Teología. Esa palabra me hizo reflexionar.

—Al cabo de un tiempo Terry y yo empezamos a odiarnos. Cuando llegó el momento de enviar a Dora a la escuela comenzaron las peleas. Yo quería que estudiara en el Sagrado Corazón y asistiera a clases de baile y música, así como llevármela dos semanas a Europa. Terry me odiaba. Dijo que no permitiría que convirtiera a su hija en una esnob. Entretanto, Terry había dejado la casa de la avenida St. Charles, pues decía que era vieja y le producía escalofríos, para mudarse a una chabola prefabricada de estilo ranchero que se hallaba en una calle sin plantas ni árboles de los suburbios. Se llevó a mi hija del Garden District para instalarla en un lugar donde el monumento arquitectónico más próximo era la carretera comarcal 7-Once. Yo estaba desesperado. Dora se iba haciendo mayor, quizá demasiado para tratar de arrebatársela en el plano afectivo a su madre, a quien quería mucho. Existía algo inexpresable entre ellas, una relación que nada tenía que ver con las palabras. Terry se sentía muy orgullosa de Dora.

—Entonces apareció ese novio en escena.

—Exacto. De haberme presentado un día más tarde, no habría encontrado a mi esposa ni a mi hija allí. Terry iba a abandonarme. Estaba dispuesta a renunciar a mis generosos cheques para largarse a Florida con un electricista medio muerto de hambre.

»Dora, que no sabía nada, estaba jugando en la acera que había frente a la casa. Terry tenía el equipaje preparado. Maté de un tiro a Terry y a su novio en aquella ridícula casa prefabricada en Metairie, donde Terry había decidido criar a mi hija en lugar de la casa de St. Charles. Los maté a los dos. Dejé la moqueta de poliéster del salón y la encimera de fórmica de la cocina empapadas de sangre.

—Me lo imagino.

—Arrojé los cadáveres a la ciénaga. Hacía mucho tiempo que no me ocupaba directamente de una operación de ese tipo, pero no tuve dificultades. La furgoneta del electricista estaba aparcada en el garaje, así que metí los cuerpos en unas bolsas y los cargué en la furgoneta. Enfilé la autopista Jefferson y me deshice de ellos. No, quizá cogí por Chef Menteur. Sí, era Chef Menteur, cerca de uno de los viejos fuertes que hay junto al río Rigules. Se hundieron en el lodo.
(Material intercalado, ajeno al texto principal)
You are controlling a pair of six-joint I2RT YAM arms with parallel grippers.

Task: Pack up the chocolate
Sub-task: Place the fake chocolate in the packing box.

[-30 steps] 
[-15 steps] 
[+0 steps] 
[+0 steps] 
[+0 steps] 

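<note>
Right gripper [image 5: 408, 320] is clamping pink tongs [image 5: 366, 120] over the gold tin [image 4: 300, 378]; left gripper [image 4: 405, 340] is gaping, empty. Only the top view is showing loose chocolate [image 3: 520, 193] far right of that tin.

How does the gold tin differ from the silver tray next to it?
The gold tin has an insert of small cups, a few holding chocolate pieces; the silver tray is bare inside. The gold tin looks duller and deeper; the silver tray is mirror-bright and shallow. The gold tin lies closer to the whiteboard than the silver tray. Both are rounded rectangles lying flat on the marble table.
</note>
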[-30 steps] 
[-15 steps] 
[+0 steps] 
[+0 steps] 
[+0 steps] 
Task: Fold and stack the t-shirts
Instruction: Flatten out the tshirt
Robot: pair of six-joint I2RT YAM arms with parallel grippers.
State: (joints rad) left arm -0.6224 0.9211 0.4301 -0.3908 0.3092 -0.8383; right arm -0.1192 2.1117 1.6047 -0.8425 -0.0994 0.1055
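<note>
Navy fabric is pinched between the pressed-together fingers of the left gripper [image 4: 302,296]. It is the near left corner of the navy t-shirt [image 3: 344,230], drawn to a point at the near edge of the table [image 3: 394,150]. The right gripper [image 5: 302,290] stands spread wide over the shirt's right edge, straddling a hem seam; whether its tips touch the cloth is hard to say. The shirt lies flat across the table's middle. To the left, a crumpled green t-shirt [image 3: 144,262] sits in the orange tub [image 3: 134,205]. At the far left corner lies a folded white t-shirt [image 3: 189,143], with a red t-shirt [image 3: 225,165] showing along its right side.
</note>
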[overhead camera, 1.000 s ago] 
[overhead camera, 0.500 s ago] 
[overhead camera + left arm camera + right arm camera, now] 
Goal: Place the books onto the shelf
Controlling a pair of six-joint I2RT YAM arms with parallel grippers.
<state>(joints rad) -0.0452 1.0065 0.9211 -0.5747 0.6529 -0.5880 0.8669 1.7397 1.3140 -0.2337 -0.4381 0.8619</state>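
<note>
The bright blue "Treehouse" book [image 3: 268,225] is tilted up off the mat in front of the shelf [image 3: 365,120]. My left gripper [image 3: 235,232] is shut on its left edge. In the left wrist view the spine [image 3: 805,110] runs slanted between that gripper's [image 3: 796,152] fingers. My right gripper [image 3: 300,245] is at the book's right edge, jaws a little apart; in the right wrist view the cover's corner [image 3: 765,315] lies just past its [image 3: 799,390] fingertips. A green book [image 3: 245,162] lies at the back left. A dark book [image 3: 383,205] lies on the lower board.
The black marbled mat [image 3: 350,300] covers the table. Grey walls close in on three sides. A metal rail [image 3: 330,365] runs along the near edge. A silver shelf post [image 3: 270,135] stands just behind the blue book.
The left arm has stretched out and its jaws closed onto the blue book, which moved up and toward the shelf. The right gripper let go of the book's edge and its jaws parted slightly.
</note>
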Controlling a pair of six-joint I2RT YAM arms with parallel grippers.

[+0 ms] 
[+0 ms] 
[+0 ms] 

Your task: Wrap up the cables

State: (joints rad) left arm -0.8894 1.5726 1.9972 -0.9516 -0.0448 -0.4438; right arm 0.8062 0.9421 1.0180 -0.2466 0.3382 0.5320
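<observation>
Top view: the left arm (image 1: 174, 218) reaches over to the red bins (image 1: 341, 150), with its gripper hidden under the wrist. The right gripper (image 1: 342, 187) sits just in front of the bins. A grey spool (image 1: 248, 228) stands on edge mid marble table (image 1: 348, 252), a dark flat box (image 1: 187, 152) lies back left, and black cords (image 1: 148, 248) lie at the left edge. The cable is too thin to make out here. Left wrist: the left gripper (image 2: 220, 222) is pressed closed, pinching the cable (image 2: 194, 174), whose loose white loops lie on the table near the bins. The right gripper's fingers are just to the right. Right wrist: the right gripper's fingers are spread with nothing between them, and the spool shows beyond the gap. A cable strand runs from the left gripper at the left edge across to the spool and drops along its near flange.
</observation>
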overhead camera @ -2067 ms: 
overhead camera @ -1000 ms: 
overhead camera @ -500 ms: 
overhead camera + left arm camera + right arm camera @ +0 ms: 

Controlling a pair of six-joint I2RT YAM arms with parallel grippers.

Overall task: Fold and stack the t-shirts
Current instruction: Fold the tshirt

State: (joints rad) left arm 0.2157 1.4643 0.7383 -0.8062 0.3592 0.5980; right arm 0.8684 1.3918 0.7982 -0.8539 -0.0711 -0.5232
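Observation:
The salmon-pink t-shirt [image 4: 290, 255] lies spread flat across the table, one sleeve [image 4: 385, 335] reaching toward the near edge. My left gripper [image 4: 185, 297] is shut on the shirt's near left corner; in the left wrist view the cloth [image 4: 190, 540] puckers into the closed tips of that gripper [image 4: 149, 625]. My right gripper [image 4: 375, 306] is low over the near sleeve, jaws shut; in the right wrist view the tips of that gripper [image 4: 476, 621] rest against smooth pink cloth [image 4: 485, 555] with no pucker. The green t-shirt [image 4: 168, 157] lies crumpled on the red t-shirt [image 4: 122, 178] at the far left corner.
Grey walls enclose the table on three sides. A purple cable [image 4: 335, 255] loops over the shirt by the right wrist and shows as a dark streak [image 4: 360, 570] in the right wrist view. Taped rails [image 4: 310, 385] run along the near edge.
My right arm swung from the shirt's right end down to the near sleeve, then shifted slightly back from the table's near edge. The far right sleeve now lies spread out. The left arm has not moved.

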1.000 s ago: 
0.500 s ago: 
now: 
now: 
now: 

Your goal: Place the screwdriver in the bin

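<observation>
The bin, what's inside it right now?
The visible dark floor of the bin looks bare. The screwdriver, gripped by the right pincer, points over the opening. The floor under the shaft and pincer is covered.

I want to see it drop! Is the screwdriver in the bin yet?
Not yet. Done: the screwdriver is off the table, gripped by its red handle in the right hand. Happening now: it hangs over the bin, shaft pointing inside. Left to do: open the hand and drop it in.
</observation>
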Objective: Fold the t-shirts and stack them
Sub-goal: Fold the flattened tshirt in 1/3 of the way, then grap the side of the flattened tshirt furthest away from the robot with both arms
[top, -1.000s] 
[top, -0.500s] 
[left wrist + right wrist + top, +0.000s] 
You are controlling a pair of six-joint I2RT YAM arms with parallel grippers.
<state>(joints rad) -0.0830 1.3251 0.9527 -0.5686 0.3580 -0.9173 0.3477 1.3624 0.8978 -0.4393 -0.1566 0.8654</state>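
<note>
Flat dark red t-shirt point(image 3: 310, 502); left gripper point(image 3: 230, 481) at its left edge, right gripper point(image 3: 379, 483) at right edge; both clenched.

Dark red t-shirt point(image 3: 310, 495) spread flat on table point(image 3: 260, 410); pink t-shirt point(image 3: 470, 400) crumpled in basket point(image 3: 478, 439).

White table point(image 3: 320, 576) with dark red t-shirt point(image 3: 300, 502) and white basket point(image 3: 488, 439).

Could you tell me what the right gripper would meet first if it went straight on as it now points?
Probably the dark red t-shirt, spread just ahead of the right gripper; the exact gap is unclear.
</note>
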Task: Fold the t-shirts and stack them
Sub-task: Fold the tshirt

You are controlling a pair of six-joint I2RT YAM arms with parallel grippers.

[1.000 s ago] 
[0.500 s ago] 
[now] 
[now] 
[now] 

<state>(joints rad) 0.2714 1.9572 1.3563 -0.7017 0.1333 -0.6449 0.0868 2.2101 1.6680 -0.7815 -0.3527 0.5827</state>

—A mí también me han dejado tirado a veces en el lodo.

Roger estaba demasiado excitado para comprender lo que farfullaba.

—Luego regresé para recoger a Dora, que estaba sentada en los escalones, con los codos apoyados en las rodillas, preocupada porque nadie acudía a abrirle la puerta. Al verme empezó a gritar: «¡Sabía que vendrías, papaíto!» No me atreví a entrar en la casa para recoger su ropa. No quería que ella viera la sangre. De modo que la subí a la furgoneta del novio de Dora y nos largamos de Nueva Orleans. Abandoné la furgoneta en Seattle, Washington. Ésa fue mi odisea con Dora.

»Fue una locura. Recorrimos cientos de kilómetros, los dos solos, hablando sin parar. Creo que trataba de explicarle las cosas que había aprendido. Nada perverso ni destructivo, naturalmente, nada que pudiera perjudicarla, sino todo lo que había aprendido sobre la virtud y la honestidad, lo que corrompe a la gente y lo que merece la pena defender.

»—No puedes cruzarte de brazos y no hacer nada en esta vida, Dora —le dije—. No puedes dejar este mundo tal como lo has encontrado. —También le expliqué que de joven había decidido convertirme en un líder religioso y que ahora me dedicaba a coleccionar objetos hermosos, obras de arte religiosas procedentes de Europa y Oriente. Le hice creer que trataba con antigüedades para quedarme con las piezas que me interesaban, que así era como me había hecho rico, lo cual en cierto modo era verdad.